The Story
Why it exists.
The beginning
The Secrets de Lulu trilogy arrived in 2013, three fragrances, three windows into a woman's Paris. Created by perfumer Julie Massé alongside Serge Majoullier, each scent captured a different register of urban pleasure. Les Rendez-Vous mapped the electricity of first encounters. Les Delices followed the warmth of shared food and laughter. Les Plaisirs went further, into the unhurried pleasure of a weekend spent wandering, no agenda, just the slow joy of existing in a city that makes joy feel inevitable. The bottle's small lock promised secrets. The fragrance delivered something better: the absence of pretense.
What makes Les Plaisirs interesting isn't any single material, it's the way the composition refuses to resolve into a single mood. The fig note carries that distinctive green-milky duality, present in the heart but not dominant. Freesia adds a clean, slightly cool floral lift that keeps the orange blossom from going too heavy. Lorenox, a synthetic material, provides a clean aquatic undertone that bridges the fruity opening to the warmer base, a technical choice that keeps everything feeling cohesive rather than segmented. The result is a fragrance that reads as effortlessly pleasant rather than carefully constructed, which is arguably harder to achieve.
The evolution
The opening arrives in under a minute, lemon and bergamot bright enough to feel like morning light through a window. The pear keeps it from sharpening into something sharp, adding just enough softness to the citrus.
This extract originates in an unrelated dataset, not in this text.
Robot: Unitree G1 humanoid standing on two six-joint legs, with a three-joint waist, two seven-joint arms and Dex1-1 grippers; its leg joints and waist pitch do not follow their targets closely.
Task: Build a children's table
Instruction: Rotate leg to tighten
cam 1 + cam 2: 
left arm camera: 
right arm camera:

This phase holds for roughly 30 minutes before the white florals begin their take-over. Orange blossom appears first, sweet and slightly soapy, followed by the fig's green-peachy presence. Together they create a heart that feels neither purely floral nor purely fruity, hovering in between, which is where the fragrance lives. The drydown arrives around hour three. Vetiver and musk settle close to the skin, the vetiver adding a clean earthiness that stops the sweetness from cloying. On fabric, Les Plaisirs can last into the evening. On skin, expect the full experience to wrap up by hour five or six, present while you need it, gone when you don't.
Cultural impact
Les Plaisirs emerged during a transitional moment in French accessible luxury, where brands like Lulu Castagnette began positioning casual femininity as an aspirational lifestyle rather than a compromise. The 2013 launch arrived as social media was transforming how consumers discovered and discussed fragrances, democratizing what was once gatekept knowledge. In this context, Les Plaisirs represented a fragrance that could be genuinely popular without sacrificing elegance, a pear lemonade for the perfume cabinet, if you will. The brand's decision to frame pleasure as accessible rather than exclusive marked a shift in how French perfumery approached the mass market.